3. Overcommercialization of the Web. Aggravation factor: 62 percent. I think with popup blockers in the mainstream we’re past that, but publishers and advertisers still have plenty of other annoyances to throw at us. I’m not a fan of those hover over text ads. They always seem to get in the way. The Flash overlays that run across the article you’re trying to read suck. And let’s not forget interstitials — those “skip to next page” full page ads.

Nice bit of honesty from PC World:

At MySpace, Yahoo, and even (we have to admit it) PCWorld.com such advertising has grown more aggressive, increasingly annoying, and impossible to avoid.

Tip: Laser focus about where to put ads and instead of adding more advertising, add more content. Keep the content to ad ratio no less than 70% content to 30% advertising on each page. Shoot for 90% content to 10% ad or better. Your visitors will love you and bookmark. So will the search engines.

4. Need for Standards. Aggravation factor: 58 percent. From the publisher side, trying to design sites that look good in all the major browsers isn’t quite rocket science, but feels like that with all the competing formats. We experienced this recently trying to get the search box CSS in the header in Internet Explorer (thanks again to web designer reader, Mikull).

Tip: Use tools like browsershots.org to see how your website looks in different browsers and work with designers — or do it yourself — to get your site looking good on the most popular browsers. And don’t forget about mobile users.

5. Trolls in Forums. Aggravation factor: 58 percent. Free for all forums aren’t about Free Speech, they are about free abuse. I’m in the crowd that strongly believes in at least some moderation of public areas. I’ve yet to see any completely unmoderated area that hasn’t devolved into a spam, flame and troll infested swamp. Yes, some of the comments from the “anonymous cowards” are funny, but too much and they turn people off.

Tip: moderate public areas and employ policies that keep some level of civility.

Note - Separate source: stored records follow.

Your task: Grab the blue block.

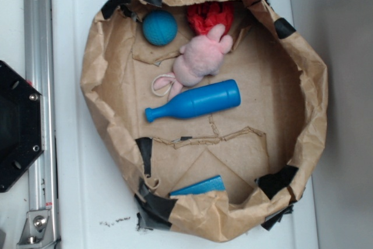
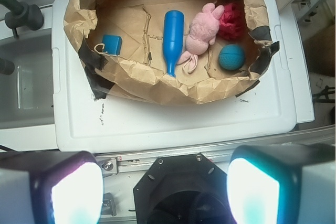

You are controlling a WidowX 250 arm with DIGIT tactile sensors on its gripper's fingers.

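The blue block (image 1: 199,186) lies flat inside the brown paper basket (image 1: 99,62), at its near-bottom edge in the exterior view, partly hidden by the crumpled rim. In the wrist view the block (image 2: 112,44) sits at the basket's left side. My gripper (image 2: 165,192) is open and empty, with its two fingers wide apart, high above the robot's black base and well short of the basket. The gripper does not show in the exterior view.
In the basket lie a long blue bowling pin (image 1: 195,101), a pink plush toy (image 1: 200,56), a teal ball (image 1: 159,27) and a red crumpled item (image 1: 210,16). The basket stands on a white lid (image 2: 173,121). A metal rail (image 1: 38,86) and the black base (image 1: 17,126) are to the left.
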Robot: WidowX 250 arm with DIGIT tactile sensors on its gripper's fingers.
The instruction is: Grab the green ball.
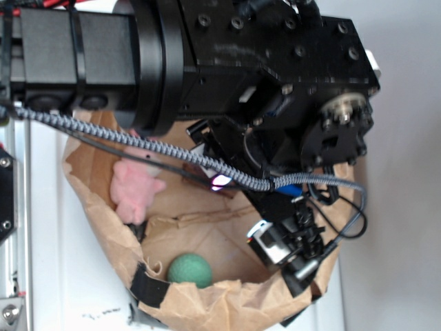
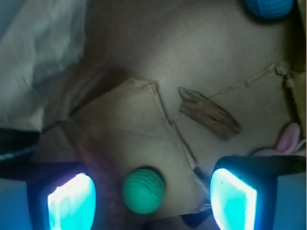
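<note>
Spreading wide apart, the two glowing cyan pads (image 2: pixel 72 203) of the gripper (image 2: pixel 152 201) stand at the lower left and lower right of the wrist view with nothing pinched between them, so the jaws are open. The green ball (image 2: pixel 143 190) lies on the bag floor in the gap between the pads, nearer the left pad than the right, and touches neither of them. Seen from the exterior view, the black arm (image 1: pixel 227 62) reaches in from the top and bends down into the brown paper bag (image 1: pixel 207 303), its wrist section and cabling filling the right half of the opening, while the green ball (image 1: pixel 189 270) sits close to the near wall of the bag, left of the arm's tip. The bag floor around the ball is creased brown paper with raised fold lines, and a torn strip of paper (image 2: pixel 208 112) lies well beyond the ball toward the middle. A blue ball (image 2: pixel 268 7) shows at the top edge of the wrist view, far from the pads. A pink plush bunny (image 1: pixel 136 189) leans against the left wall of the bag in the exterior view, and one pink ear (image 2: pixel 290 139) shows just above the right pad. The crumpled bag walls rise on all sides, close to the left pad.
</note>
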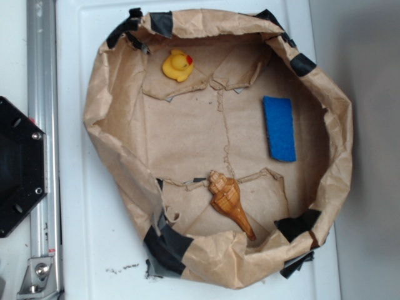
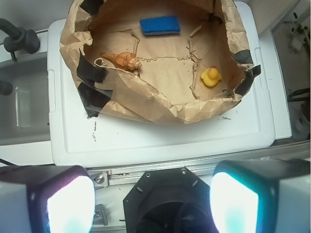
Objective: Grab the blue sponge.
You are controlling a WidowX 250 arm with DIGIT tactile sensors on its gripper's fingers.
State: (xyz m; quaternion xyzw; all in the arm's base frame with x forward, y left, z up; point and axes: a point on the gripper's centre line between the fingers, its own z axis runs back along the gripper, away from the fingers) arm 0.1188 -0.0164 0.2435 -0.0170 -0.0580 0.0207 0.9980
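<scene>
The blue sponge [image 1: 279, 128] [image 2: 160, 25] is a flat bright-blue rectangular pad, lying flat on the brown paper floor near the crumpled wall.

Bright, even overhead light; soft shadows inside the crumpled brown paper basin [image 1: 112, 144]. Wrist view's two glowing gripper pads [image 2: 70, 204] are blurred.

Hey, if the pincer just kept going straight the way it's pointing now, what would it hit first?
Probably the black hexagonal base between the open pincer fingers, not the blue sponge across the paper bowl; depth is unclear.
</scene>
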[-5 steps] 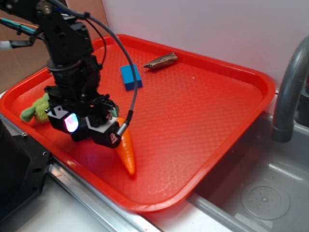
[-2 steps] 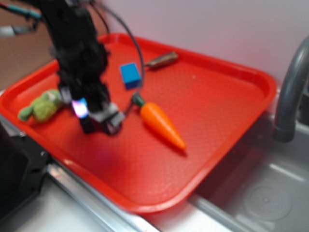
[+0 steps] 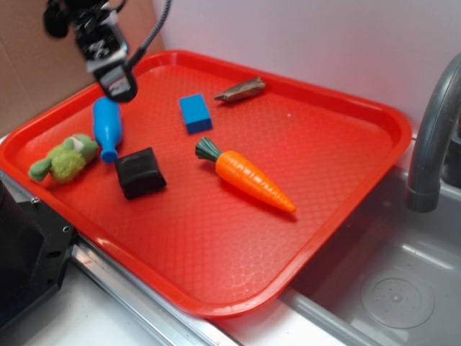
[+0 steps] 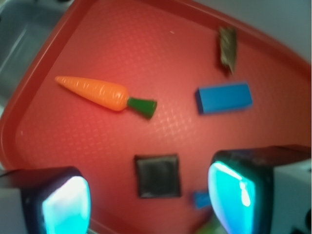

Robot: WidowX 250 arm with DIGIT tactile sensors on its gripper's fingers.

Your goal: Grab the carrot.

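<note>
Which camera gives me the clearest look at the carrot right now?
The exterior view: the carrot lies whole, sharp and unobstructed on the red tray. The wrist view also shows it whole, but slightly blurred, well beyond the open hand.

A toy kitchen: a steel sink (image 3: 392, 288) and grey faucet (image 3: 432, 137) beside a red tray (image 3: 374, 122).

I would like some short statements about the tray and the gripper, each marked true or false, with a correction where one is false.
1. The carrot lies on the red tray. True.
2. The gripper holds the carrot. False: it is open and empty, high above the tray.
3. The blue block touches the carrot. False: bare tray separates them.
4. The blue bottle lies beside the green plush toy. True.
5. The black square object stands in the sink. False: it is on the tray.
</note>
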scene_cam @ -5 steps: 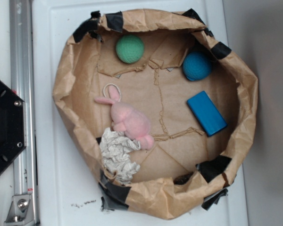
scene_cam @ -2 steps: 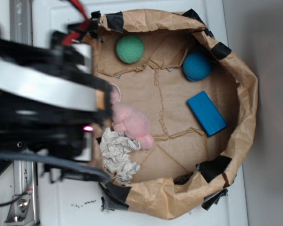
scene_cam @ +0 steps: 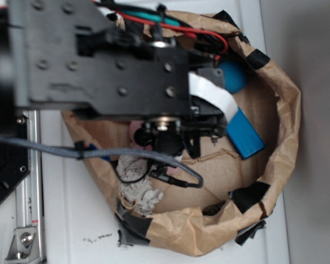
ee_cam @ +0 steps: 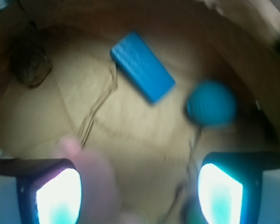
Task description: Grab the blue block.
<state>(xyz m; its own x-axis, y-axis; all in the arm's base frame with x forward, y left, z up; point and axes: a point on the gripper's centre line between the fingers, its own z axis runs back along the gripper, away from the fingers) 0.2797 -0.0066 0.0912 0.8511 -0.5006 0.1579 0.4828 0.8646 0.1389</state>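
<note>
Lying flat on the brown paper floor, the flat bright blue rectangular block (ee_cam: 142, 66) sits just beside the round teal-blue textured ball (ee_cam: 211, 103). Above, apart, the gripper (ee_cam: 140, 189) holds its 2 fingers (ee_cam: 220, 191) spread wide.

Black arm (scene_cam: 99, 60) reaches in from the left edge of the exterior view, wrist end at centre, red wires + a white ribbon cable along it (a grey braided cable loops off beneath). Gripper (ee_cam: 137, 189) seen from the wrist cam: two fingers (ee_cam: 58, 193) at the bottom corners, wide apart w/ nothing between them, pads glaring white. Picture blurred.
</note>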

6. Buying Event Tickets. Aggravation factor: 54 percent. A whole annoyance devoted to Ticketmaster ticket fee gouging? Guess I don’t buy enough event tickets through Ticketmaster to get upset by this one. I’m thinking there are bigger annoyances than this, although it’s interesting that Pearl Jam thinks TM has a monopoly.

Tip: I don’t have any tips for this one, do you? Use the comment section below to suggest how to get a better deal buying event tickets online.

7. Web 2.0 Help Doesn’t Help. Aggravation factor: 49 percent. This could have been classified better as ‘Unhelpful help.’ I’m not sure who started the whole knowledge base scene, but I cringe when I’m being sent to one of those for help. The more technology employed, the higher the level of possible compatibility problems, I get that, but our browsers and OS can stay caught up.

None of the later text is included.